Theater that goes flat out
With members of the audience lying down, AI and probing questions take leading role, Cheng Yuezhu reports.
By Cheng Yuezhu | China Daily | Updated: 2024-11-05 06:25
Take off your shoes and socks, lie down on a rollaway bed, and be pushed into a dark chamber by someone in a black suit and white gloves. Don't worry. You're not yet dead. It's only an immersive theater production titled Lying Flat 2.0.
Over 70 minutes, director Wang Chong takes the audience on a journey to a distant place called the Lying-flat Planet. Those familiar with Chinese social media might have heard the term "lying flat", denoting a mindset of desiring and doing the minimum, avoiding social pressures or going with the flow.
From Oct 18-21, Lying Flat 2.0 was performed three times daily with a maximum of 22 audience members at the 11th Wuzhen Theatre Festival.

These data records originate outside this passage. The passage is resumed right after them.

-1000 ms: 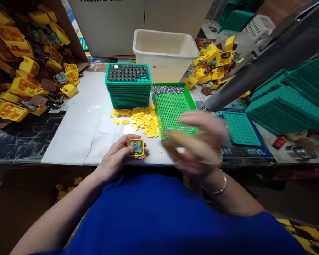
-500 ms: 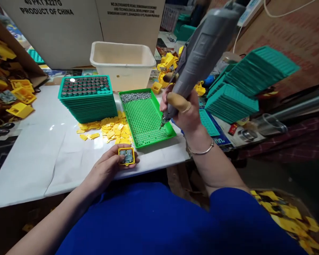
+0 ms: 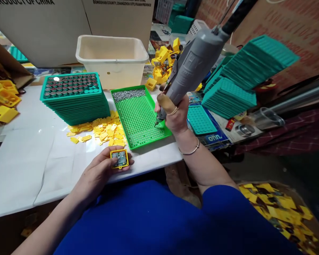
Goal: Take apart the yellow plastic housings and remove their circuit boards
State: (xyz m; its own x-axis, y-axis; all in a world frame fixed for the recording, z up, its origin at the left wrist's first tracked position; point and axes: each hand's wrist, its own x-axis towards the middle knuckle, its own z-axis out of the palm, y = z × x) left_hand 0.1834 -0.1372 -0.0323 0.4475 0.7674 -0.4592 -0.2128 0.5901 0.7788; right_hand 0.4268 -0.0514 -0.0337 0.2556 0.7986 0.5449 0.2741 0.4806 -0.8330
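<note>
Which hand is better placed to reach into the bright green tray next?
Probably the right hand: it grips the gray tool, which points down over the bright green tray. The left hand holds the yellow case.

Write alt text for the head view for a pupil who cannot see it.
A person's right hand holds a grey power screwdriver over a green perforated tray of small metal parts; the left hand holds an open yellow case. Loose yellow pieces and a stack of teal trays lie left of the green tray.
</note>
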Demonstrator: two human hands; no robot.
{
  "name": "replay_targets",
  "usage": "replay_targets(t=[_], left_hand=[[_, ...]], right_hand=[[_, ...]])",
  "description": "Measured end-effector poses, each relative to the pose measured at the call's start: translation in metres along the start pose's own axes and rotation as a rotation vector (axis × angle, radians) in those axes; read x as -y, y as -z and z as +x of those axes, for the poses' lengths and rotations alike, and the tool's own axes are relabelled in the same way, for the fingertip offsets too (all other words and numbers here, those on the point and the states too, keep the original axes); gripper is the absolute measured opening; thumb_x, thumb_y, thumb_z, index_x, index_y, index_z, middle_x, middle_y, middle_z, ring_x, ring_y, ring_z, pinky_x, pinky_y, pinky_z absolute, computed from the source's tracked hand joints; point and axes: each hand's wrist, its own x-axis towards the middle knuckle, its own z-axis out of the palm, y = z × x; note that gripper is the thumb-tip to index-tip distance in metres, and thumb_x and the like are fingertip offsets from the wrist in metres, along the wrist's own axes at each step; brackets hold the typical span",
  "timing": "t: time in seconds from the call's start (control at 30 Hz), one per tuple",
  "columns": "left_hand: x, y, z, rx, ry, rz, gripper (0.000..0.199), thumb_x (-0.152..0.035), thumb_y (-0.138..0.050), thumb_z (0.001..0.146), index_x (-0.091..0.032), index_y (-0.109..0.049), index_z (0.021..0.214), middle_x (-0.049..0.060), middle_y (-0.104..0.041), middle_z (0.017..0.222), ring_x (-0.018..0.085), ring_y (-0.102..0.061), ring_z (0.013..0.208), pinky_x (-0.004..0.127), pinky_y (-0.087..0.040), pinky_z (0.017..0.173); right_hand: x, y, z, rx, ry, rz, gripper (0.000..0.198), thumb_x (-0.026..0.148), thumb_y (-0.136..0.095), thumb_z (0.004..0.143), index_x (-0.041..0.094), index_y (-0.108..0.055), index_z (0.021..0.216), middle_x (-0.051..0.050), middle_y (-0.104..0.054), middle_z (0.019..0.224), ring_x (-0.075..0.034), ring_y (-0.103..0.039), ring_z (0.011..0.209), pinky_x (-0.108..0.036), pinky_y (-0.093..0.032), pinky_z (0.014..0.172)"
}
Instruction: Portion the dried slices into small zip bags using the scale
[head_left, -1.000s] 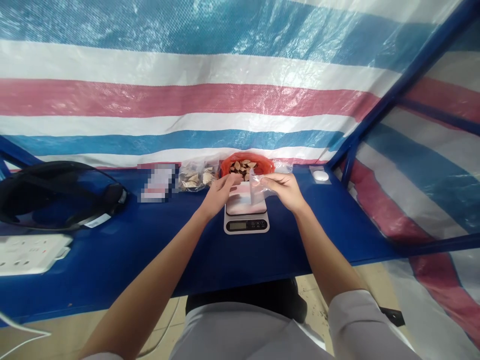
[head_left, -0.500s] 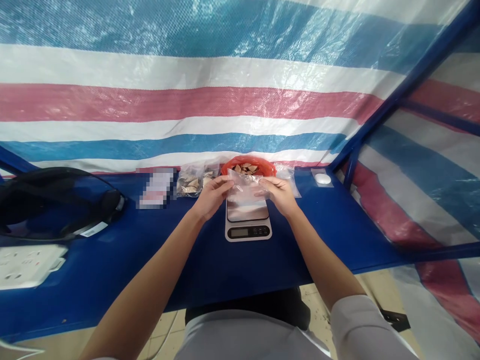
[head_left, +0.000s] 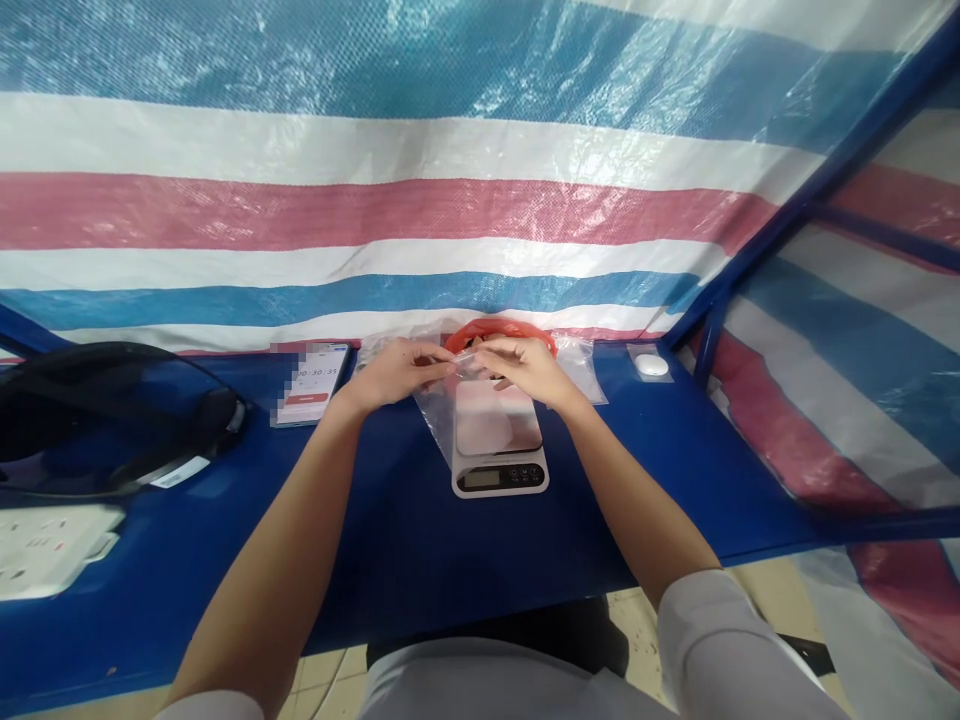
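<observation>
My left hand (head_left: 397, 372) pinches the top of a clear plastic bag (head_left: 436, 422), which hangs down at the left of the scale and partly over it. My right hand (head_left: 531, 370) has its fingers closed at the same top edge, close to the left fingertips. Below both hands sits a white kitchen scale (head_left: 501, 480) with a shiny metal plate; no digits can be made out on its display. Just behind the hands is a red container (head_left: 510, 328) holding tan pieces, mostly hidden now.
A phone (head_left: 315, 385) showing a timer lies left of my hands. Farther left are a black headband-like device (head_left: 225, 410) and a white power strip (head_left: 56, 550). More clear plastic bags (head_left: 581, 365) lie right of the red container. A small white oval item (head_left: 651, 365) lies beyond them.
The plastic bag went from being held spread above the scale to hanging lower at its left. My hands came closer together at its top edge, and the left hand now covers the filled bags behind.
</observation>
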Motion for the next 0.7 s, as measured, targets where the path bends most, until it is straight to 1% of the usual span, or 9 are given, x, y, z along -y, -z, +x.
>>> replay_targets(t=[0.1, 0.17, 0.27, 0.33, 0.4, 0.47, 0.53, 0.6, 0.7], left_hand=[[0.003, -0.001, 0.007, 0.028, 0.003, 0.018, 0.031, -0.049, -0.070, 0.076, -0.021, -0.080, 0.087, -0.001, -0.063, 0.055, 0.011, -0.047, 0.045, 0.024, -0.032, 0.045], [0.007, -0.003, 0.011, -0.003, -0.007, 0.028, 0.031, -0.049, -0.072, 0.074, -0.021, -0.080, 0.084, 0.001, -0.068, 0.061, 0.012, -0.053, 0.051, 0.025, -0.038, 0.050], [0.011, -0.004, 0.013, -0.151, -0.062, 0.078, 0.034, -0.050, -0.073, 0.073, -0.020, -0.080, 0.086, 0.005, -0.077, 0.084, 0.019, -0.066, 0.074, 0.028, -0.050, 0.069], [0.011, -0.004, 0.013, -0.277, -0.112, 0.143, 0.037, -0.052, -0.071, 0.076, -0.019, -0.080, 0.092, 0.007, -0.077, 0.096, 0.023, -0.068, 0.086, 0.032, -0.052, 0.080], [0.007, -0.004, 0.011, -0.386, -0.167, 0.229, 0.037, -0.052, -0.068, 0.080, -0.019, -0.079, 0.094, 0.008, -0.076, 0.099, 0.023, -0.068, 0.087, 0.032, -0.052, 0.083], [0.002, -0.007, 0.010, -0.441, -0.194, 0.296, 0.034, -0.049, -0.064, 0.084, -0.018, -0.079, 0.089, 0.007, -0.076, 0.092, 0.020, -0.067, 0.081, 0.031, -0.050, 0.080], [-0.002, -0.013, 0.009, -0.420, -0.138, 0.307, 0.036, -0.047, -0.061, 0.087, -0.017, -0.077, 0.076, 0.005, -0.072, 0.073, 0.018, -0.063, 0.069, 0.029, -0.048, 0.071], [-0.003, -0.020, 0.010, -0.350, -0.025, 0.251, 0.045, -0.050, -0.059, 0.089, -0.016, -0.072, 0.062, 0.003, -0.064, 0.057, 0.016, -0.058, 0.058, 0.028, -0.045, 0.061], [0.004, -0.028, 0.015, -0.234, 0.132, -0.035, 0.049, -0.055, -0.060, 0.087, -0.016, -0.071, 0.060, 0.004, -0.066, 0.056, 0.016, -0.058, 0.053, 0.028, -0.047, 0.056]], right_hand=[[-0.003, -0.001, 0.009, 0.028, 0.041, -0.080, 0.026, 0.042, -0.075, 0.081, 0.024, -0.080, 0.099, -0.002, -0.077, 0.089, -0.015, -0.071, 0.075, -0.024, -0.061, 0.055], [-0.006, 0.000, 0.012, 0.044, 0.036, -0.100, 0.022, 0.039, -0.077, 0.078, 0.023, -0.081, 0.093, -0.001, -0.075, 0.083, -0.014, -0.068, 0.067, -0.025, -0.061, 0.054], [-0.010, 0.006, 0.015, 0.026, 0.024, -0.126, 0.018, 0.035, -0.076, 0.078, 0.022, -0.081, 0.090, 0.000, -0.073, 0.078, -0.012, -0.065, 0.059, -0.025, -0.060, 0.053], [-0.013, 0.011, 0.016, 0.002, 0.020, -0.172, 0.015, 0.032, -0.074, 0.079, 0.022, -0.082, 0.086, 0.001, -0.071, 0.070, -0.011, -0.063, 0.055, -0.025, -0.058, 0.052], [-0.016, 0.016, 0.018, -0.021, 0.010, -0.223, 0.012, 0.028, -0.071, 0.080, 0.021, -0.081, 0.079, 0.001, -0.070, 0.066, -0.012, -0.063, 0.053, -0.025, -0.057, 0.053], [-0.018, 0.020, 0.020, -0.047, 0.003, -0.247, 0.013, 0.025, -0.069, 0.080, 0.022, -0.080, 0.074, 0.001, -0.071, 0.066, -0.012, -0.063, 0.053, -0.025, -0.057, 0.054], [-0.019, 0.022, 0.020, -0.057, 0.002, -0.245, 0.013, 0.026, -0.070, 0.080, 0.022, -0.080, 0.074, 0.000, -0.072, 0.066, -0.013, -0.064, 0.053, -0.026, -0.057, 0.055], [-0.018, 0.022, 0.019, -0.046, 0.007, -0.227, 0.014, 0.030, -0.070, 0.081, 0.022, -0.081, 0.076, 0.000, -0.073, 0.067, -0.013, -0.064, 0.054, -0.027, -0.057, 0.055], [-0.015, 0.022, 0.017, -0.011, 0.018, -0.198, 0.016, 0.036, -0.073, 0.081, 0.023, -0.081, 0.079, -0.001, -0.074, 0.072, -0.013, -0.065, 0.057, -0.027, -0.056, 0.054]])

It offered a rare theater experience, because the audience members were lying down for the entire performance.
The production was highly interactive, from the very beginning when each attendee is asked to write down on a piece of paper the moment they feel most alive, to when the performers point a camera randomly at the audience and ask them profound questions about life and death.
The audience can also communicate with a special performer and co-creator without a physical presence — the artificial intelligence chatbot ChatGPT. It exists on the gigantic screen on the theater's ceiling, yet its presence pervades the show, able to answer any question and uncover the "truth" about the planet.
AI was involved in the entire creative process of the work, according to Wang. Apart from ChatGPT being the co-writer, a performer and translator of the stage subtitles, the theme song and background music blending futuristic sound effects were composed by music creation program Suno AI, and the poster was designed by image generator Midjourney.
"This piece fulfills my ambitions on several levels. First, there's the exploration of AI-assisted creation. And then, there's the subtle connection between AI and the social meaning of 'lying flat'," Wang says.
He believes that, while AI's potential to take over job opportunities is a concern, there is also the possibility of AI liberating human beings from mundane tasks and allowing people to enjoy their lives and fulfill their creative potential.
His experiment with AI first began in 2022, when he attended an artist-in-residence program in Norway and first tried his hands on AI technology. Last year, in Australia, he tried to train AI to play a theatrical role, which provided unsatisfactory results.
"My conversation with AI used to easily trigger canned responses. But this year during our rehearsals, we hardly encountered these, because AI has been upgraded many times and made a world of difference," Wang says.